Accounts Receivable Turnover

Definition: Accounts receivable turnover is used by business owners and finance professionals to calculate the average amount of money that a business collects from customers. This can also be referred to as average revenues, average expenses, or profit and loss. It is a key ratio used in financial statements because it shows how accurately a business uses its money.

Accounts Receivable turnover is one of the critical financial gathering measures that banks use to monitor an account’s liquidity and overall health.

Formula to calculate Accounts receivable turnover ratio

Accounts Receivable Turnover Ratio = Net Credit Sales / Average Accounts Receivable


  • Net credit sales are when the bank or the credit card company takes payment for goods and services on credit. It is calculated as Net Credit Sales = Sales on credit – Sales Returns – Sales Allowances
  • Average Accounts Receivable is the sum of starting and ending receivables monthly, quarterly, or annually, divided by two. 

A high account receivable turnover rate indicates that the customer is under constant financial pressure, which is likely to make it much easier for them to take out new debt by using bad credit cards or getting short-changed on repayments. 

High turnover can be caused by two main causes

(1) nonperforming requirements and 

(2) outdated accounting standards.

 A low account receivable turnover rate indicates that there is a reasonable level of control over recurring expenses and indicates a favorable credit profile for your account.
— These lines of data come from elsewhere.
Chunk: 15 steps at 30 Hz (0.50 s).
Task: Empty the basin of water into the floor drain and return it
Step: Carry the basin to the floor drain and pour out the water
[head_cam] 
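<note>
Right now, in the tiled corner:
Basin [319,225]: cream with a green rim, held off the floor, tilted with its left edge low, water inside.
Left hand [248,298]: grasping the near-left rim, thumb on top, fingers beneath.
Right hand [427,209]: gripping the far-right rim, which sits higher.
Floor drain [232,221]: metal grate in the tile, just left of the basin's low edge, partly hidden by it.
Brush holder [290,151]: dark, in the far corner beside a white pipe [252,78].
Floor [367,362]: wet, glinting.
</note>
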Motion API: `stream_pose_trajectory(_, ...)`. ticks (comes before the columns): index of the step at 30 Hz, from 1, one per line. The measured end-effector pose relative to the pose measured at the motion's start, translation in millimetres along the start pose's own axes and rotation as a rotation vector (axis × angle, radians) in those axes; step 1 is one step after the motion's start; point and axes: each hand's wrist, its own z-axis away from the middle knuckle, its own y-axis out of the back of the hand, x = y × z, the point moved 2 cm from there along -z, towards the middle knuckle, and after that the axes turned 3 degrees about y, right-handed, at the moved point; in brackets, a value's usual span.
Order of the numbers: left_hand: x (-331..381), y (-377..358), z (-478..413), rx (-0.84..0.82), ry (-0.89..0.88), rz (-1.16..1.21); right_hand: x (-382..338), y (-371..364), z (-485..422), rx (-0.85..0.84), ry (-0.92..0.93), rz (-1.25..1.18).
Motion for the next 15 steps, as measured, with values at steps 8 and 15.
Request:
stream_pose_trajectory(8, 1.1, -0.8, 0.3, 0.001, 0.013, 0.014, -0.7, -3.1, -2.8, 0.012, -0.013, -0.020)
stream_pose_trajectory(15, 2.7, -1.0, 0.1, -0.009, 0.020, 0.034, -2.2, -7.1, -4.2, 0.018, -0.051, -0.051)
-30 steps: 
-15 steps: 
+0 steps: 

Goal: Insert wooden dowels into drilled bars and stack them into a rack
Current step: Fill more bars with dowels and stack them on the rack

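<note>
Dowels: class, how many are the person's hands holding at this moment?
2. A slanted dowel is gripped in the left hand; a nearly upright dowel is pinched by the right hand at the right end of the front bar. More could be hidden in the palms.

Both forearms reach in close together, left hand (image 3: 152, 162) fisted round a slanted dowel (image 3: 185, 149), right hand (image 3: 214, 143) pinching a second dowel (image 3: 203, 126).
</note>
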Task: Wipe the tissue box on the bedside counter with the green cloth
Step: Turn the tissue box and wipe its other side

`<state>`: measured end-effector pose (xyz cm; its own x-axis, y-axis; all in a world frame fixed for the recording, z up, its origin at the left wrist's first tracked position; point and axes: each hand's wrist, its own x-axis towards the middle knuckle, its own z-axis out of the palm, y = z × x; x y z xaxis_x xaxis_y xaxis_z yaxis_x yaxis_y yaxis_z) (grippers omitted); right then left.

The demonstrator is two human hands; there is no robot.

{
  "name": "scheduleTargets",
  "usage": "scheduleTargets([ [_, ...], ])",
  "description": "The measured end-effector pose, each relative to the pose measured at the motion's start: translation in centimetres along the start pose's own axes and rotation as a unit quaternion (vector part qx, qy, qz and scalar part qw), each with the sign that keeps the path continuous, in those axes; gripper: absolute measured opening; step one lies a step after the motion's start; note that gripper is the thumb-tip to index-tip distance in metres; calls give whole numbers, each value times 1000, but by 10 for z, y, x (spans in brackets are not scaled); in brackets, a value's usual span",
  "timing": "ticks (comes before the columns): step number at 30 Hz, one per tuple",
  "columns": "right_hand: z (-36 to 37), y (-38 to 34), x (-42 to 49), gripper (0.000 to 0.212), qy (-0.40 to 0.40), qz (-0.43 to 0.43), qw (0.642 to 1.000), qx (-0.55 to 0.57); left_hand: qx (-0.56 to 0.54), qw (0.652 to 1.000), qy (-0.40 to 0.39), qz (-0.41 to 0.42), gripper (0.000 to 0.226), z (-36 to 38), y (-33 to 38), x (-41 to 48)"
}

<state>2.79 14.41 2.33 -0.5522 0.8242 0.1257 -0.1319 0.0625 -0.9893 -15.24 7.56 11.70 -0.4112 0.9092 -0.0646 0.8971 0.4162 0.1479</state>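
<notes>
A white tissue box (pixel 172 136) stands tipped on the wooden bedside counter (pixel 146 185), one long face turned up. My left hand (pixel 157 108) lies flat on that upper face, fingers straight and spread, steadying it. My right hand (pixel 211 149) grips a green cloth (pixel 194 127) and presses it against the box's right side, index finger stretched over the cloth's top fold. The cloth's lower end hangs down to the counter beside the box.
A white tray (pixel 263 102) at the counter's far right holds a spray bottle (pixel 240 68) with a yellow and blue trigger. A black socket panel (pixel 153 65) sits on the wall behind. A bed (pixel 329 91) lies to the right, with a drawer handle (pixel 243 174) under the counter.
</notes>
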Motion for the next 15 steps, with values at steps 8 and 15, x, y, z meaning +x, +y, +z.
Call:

Low credit receivable turnover is commonly due to insufficient and/or poorly implemented credit policies, inadequate collections and credit risk management capabilities of financial institutions, high bad debt levels, customer indifference, and a lack of sufficient legal measures to deal with that kind of problem.

There are two main approaches to manage accounts receivable turnover

  1. The first one is to keep control and build your resources to minimize the number of payments you make. 
  2. The second one is to have your accounting department handle payments and payment issues on your behalf when necessary, but no more than once a week.

Accounts Receivable turnover can help companies decide to change loan methods, change the business structure or business focus, change product formats or business models. It is also essential when dealing with non-revenue generating activities like issuing cheques or paying employees.